THE new Toukley Ambulance Station has cost $4.2 million, but the new facility is “600 per cent better” than the building it has replaced.
That was the view of Parliamentary Secretary for the Hunter and Central Coast, Scot MacDonald, who inspected the new station on Wednesday.
“I can’t believe it,” Mr MacDonald said of the transformation.
“I was here at the old station back in April, and it was a poky and old building that really wasn’t functional.”
“The ambulances had to park one in front of the other, and the staff told me that there was flooding problems every time there was a rain event,” he said.
“To go from that, to this, takes my breath away.”
Even more remarkable, Mr MacDonald said, was that the new facility had been cleverly designed and built within the same footprint of the original station.
Construction of the new station is completed, but Health Infrastructure and NSW Ambulance will now begin the internal fit-out ahead of the operational commissioning of the station early next year.
It features covered parking for up to four ambulance vehicles, administration and office areas, a kitchen and lounge, change rooms, logistics and storage areas as well as a wash bay and staff parking.

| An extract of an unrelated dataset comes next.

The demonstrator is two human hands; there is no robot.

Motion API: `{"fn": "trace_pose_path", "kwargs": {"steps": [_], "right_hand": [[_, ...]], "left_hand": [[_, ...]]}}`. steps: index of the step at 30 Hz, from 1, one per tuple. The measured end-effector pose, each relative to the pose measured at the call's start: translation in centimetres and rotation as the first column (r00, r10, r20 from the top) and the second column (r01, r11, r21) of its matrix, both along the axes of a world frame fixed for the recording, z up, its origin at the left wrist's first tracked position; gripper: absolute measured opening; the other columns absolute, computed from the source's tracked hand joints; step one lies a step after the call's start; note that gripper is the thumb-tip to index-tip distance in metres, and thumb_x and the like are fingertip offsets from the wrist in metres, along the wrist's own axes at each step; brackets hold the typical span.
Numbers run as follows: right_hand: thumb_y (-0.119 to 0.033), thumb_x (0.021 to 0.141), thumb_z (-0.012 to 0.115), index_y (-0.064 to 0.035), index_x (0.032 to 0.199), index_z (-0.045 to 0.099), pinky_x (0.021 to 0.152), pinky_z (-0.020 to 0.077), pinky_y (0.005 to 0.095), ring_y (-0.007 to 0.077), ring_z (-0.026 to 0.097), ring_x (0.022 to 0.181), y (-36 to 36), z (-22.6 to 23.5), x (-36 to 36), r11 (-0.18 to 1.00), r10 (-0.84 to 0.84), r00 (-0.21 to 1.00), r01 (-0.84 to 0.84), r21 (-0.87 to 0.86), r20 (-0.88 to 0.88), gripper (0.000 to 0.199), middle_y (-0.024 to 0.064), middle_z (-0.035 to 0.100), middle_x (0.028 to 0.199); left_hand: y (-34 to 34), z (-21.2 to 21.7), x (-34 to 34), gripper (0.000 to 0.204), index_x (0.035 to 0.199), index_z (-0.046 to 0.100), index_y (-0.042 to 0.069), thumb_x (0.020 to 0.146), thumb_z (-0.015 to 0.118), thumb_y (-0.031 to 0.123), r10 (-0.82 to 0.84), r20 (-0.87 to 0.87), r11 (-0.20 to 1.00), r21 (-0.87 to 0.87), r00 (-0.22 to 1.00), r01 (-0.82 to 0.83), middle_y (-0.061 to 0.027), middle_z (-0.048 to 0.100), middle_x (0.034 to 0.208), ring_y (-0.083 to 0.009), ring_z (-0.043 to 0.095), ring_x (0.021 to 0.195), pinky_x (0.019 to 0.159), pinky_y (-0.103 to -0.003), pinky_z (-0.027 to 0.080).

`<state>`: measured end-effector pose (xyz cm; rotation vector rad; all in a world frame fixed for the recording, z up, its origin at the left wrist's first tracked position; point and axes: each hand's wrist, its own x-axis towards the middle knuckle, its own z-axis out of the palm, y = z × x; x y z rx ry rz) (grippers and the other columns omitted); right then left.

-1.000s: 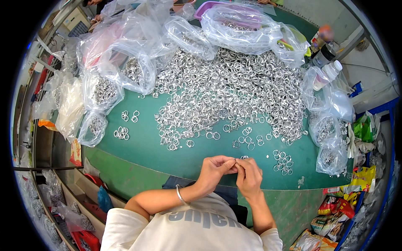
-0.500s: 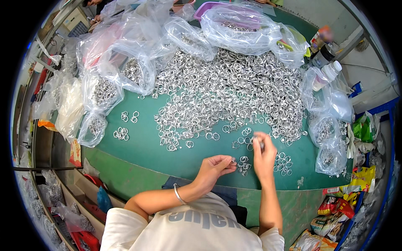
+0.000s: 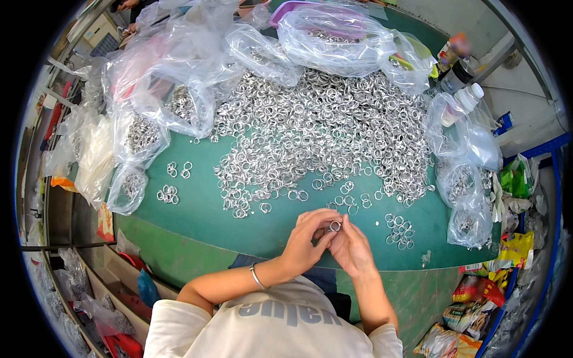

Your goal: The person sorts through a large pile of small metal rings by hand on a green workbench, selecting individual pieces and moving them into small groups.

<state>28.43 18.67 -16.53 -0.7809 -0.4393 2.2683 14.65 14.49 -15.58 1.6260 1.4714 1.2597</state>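
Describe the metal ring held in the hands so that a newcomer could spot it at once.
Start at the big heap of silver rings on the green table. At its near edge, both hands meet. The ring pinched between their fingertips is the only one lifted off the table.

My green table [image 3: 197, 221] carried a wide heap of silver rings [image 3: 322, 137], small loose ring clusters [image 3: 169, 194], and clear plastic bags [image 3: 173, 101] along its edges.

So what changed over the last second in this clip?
The right hand had reached out to the loose rings at the pile's near edge, then came back to meet the left hand. Both now pinch a small metal ring between their fingertips. The big ring pile, plastic bags and green table stayed put.
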Motion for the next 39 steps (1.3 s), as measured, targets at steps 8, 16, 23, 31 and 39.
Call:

“My initial feeling is that this is going to be a lot nicer place to work,” Mr MacDonald said. “It looks 600 per cent better.”
Acting NSW Ambulance zone manager for the Central Coast, Sue Dorahy, said she started her career at Toukley 20 years ago.
“So this whole new facility – every amenity – is exciting for me and all the paramedics,” she said.
“It’s got everything that paramedics need to do their job efficiently and professionally.”
To go from that, to this, takes my breath away.- Scot MacDonald
She said the new building showed “the great level of commitment” that NSW Ambulance had to providing high-quality mobile care to the region.
During the station construction period, the Toukley ambulances and staff have been working out of a purpose-built facility at East Toukley.
A new ambulance station is also under construction behind Wyong Hospital, at Hamlyn Terrace.
The new stations were part of the state government’s $122-million Rural Ambulance Infrastructure Reconfiguration program, Mr MacDonald said.